Lo dijo en un tono neutro, impasible, como una reflexión. Paravic arrugó la frente, dudó un momento y, finalmente, cuando escuchó el crepitar a sus espaldas, se giró para ver lo que veía el empresario: su rostro se le iluminó con las llamas que salían desde la parte trasera del local.
4
Mojado de pies a cabeza, con la corbata roja en la mano, Marcelo Moraga Villagra permanecía abstraído en un peluche que había en la vitrina interior de La mansión del espía. Con el pelo muy corto, perfectamente afeitado, Moraga conservaba, pese a todo, la actitud marcial de quien acaba de cumplir un servicio a la patria. Durante casi diez años perteneció a la 21a Compañía de Bomberos de Renca, hasta que hacía dos años había entrado a trabajar como chofer de Gerardo Rojas y desde entonces perdió todo interés por el fuego. De todos modos, con el instinto acerado por los años de servicio, reaccionó rápido al ver desde el auto las llamas. Dejó el Lexus pegado a la vereda, entró al local, dio instrucciones a su jefe y a Paravic para que se alejaran y él mismo llamó a la Bomba España, la compañía más cercana.

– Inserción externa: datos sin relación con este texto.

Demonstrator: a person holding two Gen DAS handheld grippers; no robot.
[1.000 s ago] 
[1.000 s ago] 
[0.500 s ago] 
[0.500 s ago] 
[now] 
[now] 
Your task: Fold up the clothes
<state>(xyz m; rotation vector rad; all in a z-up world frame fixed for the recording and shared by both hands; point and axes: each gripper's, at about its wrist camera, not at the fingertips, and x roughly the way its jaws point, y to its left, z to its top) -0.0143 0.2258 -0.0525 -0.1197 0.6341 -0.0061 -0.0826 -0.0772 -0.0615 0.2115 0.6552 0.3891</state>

Rojas, por supuesto, no le hizo caso. En vez de alejarse del fuego, llegó hasta la puerta misma de la oficina y, con la muleta derecha, fue indicando los lugares que creía debían ser atacados con prontitud. Resignado, Moraga se sacó la corbata, se remangó la camisa y obedeció a su jefe. El fuego se había focalizado en torno a la cocinilla, había escalado hasta el techo y, asomado por la puerta, dificultaba la entrada a la habitación. La envergadura física de Paravic le impedía ingresar, por lo que se limitó a gritarle a Moraga que tirara las cosas hacia la habitación de adelante. Moraga descubrió rápido que la cocinilla seguía expulsando gas por la conexión mal hecha de la manguera. Con un mango extensible de fierro que encontró sobre las cajas consiguió cortar el paso y controlar el fuego. Se había quemado el escritorio casi por completo, incluyendo el monitor de las cámaras de seguridad, además de un esquinero donde Paravic guardaba la papelería contable. La alfombra sintética había desaparecido casi sin dejar rastros y en el techo había quedado estampado un círculo de hollín negro. Cuando llegaron los bomberos se encontraron solo con rastros de lo ocurrido, aunque de todos modos entraron tirando agua a diestra y siniestra, y un chorro le llegó a Moraga por la espalda.
Ahora los bomberos removían con chuzos los muebles convertidos en brasas, lo remataban con más agua y dejaban en el aire un fuerte olor a azumagado. Moraga, por su parte, se había desentendido del asunto y, en la parte de adelante, miraba el peluche mientras balanceaba la corbata en la mano. Unos pasos más atrás, cerca de la cortina, Gerardo Rojas esperaba junto a Bruno Paravic que los bomberos salieran de la pieza interior.
-Para Heráclito el fuego es el arjé... -comentó Rojas, con una de las muletas apoyada sobre una poza de agua.
Paravic lo miró sin entender. Estaba aún exaltado, tratando de asimilar el momento. Le parecía una coyuntura bisagra, una de esas circunstancias en la que confluían fuerzas misteriosas que podían cambiar la vida para bien o para mal. Había perdido casi toda su ropa, pero se salvaron los trajes, el impermeable y el piyama gracias a que estaban en el baño; el afiche de James Bond, de manera inexplicable, salvó ileso. Todas señales que debía descifrar, pero sobre todo una: tenía al frente a un cliente de alta gama que, pese a sus dificultades para desplazarse, se había tomado la molestia de ayudarlo a sofocar el incendio y de esperar a que todo pasara. Porque eso era, un cliente, no había otra razón por la que Rojas pudiera estar ahí, aunque no haya tenido tiempo aún de explicarle.-Escúchame -le dijo Bruno, impaciente-, siéntate y escúchame.